Processing NDJSON

Installation & setup

This article assumes that the rjsoncons, listviewer (for interactively exploring JSON), dplyr (for manipulating results as tibble) tidyr (for unnesting columns in a tibble) and cli (providing a progress indicator) are installed.

pkgs <- c("rjsoncons", "dplyr", "tidyr", "cli")
needed <- pkgs[!pkgs %in% rownames(installed.packages())]
install.packages(needed, repos = "https://CRAN.R-project.org")

Start by loading the rjsoncons and dplyr packages into the current session.

library(rjsoncons)
library(dplyr)

We use data from GH Archive, a project to record activity on public GitHub repositories. Create a location for this file in the system-wide ‘cache’ directory for the rjsoncons package.

cache <- tools::R_user_dir("rjsoncons", "cache")
if (!dir.exists(cache))
    dir.create(cache, recursive = TRUE)

If necessary, download a single file (1 hour of activity, about 170,000 events, 100 Mb) from the GH Archive.

archive_file <- "https://data.gharchive.org/2023-02-08-0.json.gz"
ndjson_file <- file.path(cache, "2023-02-08-0.json.gz")
if (!file.exists(ndjson_file))
    download.file(archive_file, ndjson_file)

Data exploration

Ensure that the ndjson_file defined above exists

stopifnot(
    file.exists(ndjson_file)
)

To get a sense of the data, read and visualize the first record

j_query(ndjson_file, n_records = 1) |>
    listviewer::jsonedit()

This query uses the default path = "@", a JMESpath expression that returns the current element. The n_records = argument is available when processing NDJSON, and restricts the number of records input. This is very useful when exploring the data.

The record contains the information below.
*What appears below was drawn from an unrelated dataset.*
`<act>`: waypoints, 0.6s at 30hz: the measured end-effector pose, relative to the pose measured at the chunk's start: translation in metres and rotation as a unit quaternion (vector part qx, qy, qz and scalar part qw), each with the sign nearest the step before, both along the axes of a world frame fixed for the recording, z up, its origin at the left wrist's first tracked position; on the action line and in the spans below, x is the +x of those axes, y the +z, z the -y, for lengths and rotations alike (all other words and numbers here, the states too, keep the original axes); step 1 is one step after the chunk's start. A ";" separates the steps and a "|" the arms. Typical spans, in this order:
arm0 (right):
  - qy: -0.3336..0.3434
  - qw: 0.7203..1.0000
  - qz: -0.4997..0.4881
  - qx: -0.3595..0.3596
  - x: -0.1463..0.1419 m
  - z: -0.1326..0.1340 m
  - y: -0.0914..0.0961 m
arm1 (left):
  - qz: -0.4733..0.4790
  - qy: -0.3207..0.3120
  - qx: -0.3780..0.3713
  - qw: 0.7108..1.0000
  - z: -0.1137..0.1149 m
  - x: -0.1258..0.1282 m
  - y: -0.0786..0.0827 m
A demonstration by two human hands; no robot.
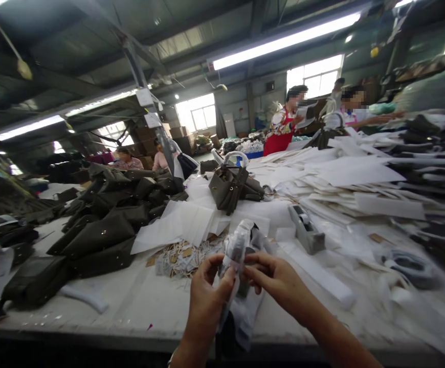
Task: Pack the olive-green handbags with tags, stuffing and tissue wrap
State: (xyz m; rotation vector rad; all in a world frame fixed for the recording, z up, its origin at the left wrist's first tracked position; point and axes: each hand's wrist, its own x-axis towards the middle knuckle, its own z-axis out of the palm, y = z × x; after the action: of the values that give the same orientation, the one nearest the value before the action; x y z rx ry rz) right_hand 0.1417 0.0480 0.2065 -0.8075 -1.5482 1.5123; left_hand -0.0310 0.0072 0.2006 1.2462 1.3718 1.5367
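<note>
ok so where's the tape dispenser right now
In the head view, the grey tape dispenser sits right of centre, just beyond the right hand, beside the white sheets.

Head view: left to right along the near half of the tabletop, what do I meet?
Dark studded bags → left hand → plastic-wrapped bundle → right hand → tape dispenser → grey ring-shaped roll.

A bag workshop: dark, boxy, gold-studded bags point(102, 237) heaped left of the left hand point(209, 292), flat white sheets point(360, 173) piled beyond the right hand point(284, 282), white tube lights point(287, 41) overhead.
</note>
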 end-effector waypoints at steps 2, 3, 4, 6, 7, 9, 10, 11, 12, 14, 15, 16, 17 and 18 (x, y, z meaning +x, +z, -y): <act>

Records have this general structure, but the information can differ, e.g., not all actions have an org field.

{
  "id": "26939254345",
  "type": "DeleteEvent",
  "actor": {
    "id": 19908762,
    "login": "lucianHymer",
    "display_login": "lucianHymer",
    "gravatar_id": "",
    "url": "https://api.github.com/users/lucianHymer",
    "avatar_url": "https://avatars.githubusercontent.com/u/19908762?"
  },
  "repo": {
    "id": 469847426,
    "name": "gitcoinco/passport",
    "url": "https://api.github.com/repos/gitcoinco/passport"
  },
  "payload": {
    "ref": "format-alert-messages",
    "ref_type": "branch",
    "pusher_type": "user"
  },
  "public": true,
  "created_at": "2023-02-08T00:00:00Z",
  "org": {
    "id": 30044474,
    "login": "gitcoinco",
    "gravatar_id": "",
    "url": "https://api.github.com/orgs/gitcoinco",
    "avatar_url": "https://avatars.githubusercontent.com/u/30044474?"
  }
}

We will work with the "id" and "type" top-level fields, available using JMESpath as

j_query(ndjson_file, '{id: id, type: type}', n_records = 5)
## [1] "{\"id\":\"26939254345\",\"type\":\"DeleteEvent\"}"
## [2] "{\"id\":\"26939254358\",\"type\":\"PushEvent\"}"  
## [3] "{\"id\":\"26939254361\",\"type\":\"CreateEvent\"}"
## [4] "{\"id\":\"26939254365\",\"type\":\"CreateEvent\"}"
## [5] "{\"id\":\"26939254366\",\"type\":\"PushEvent\"}"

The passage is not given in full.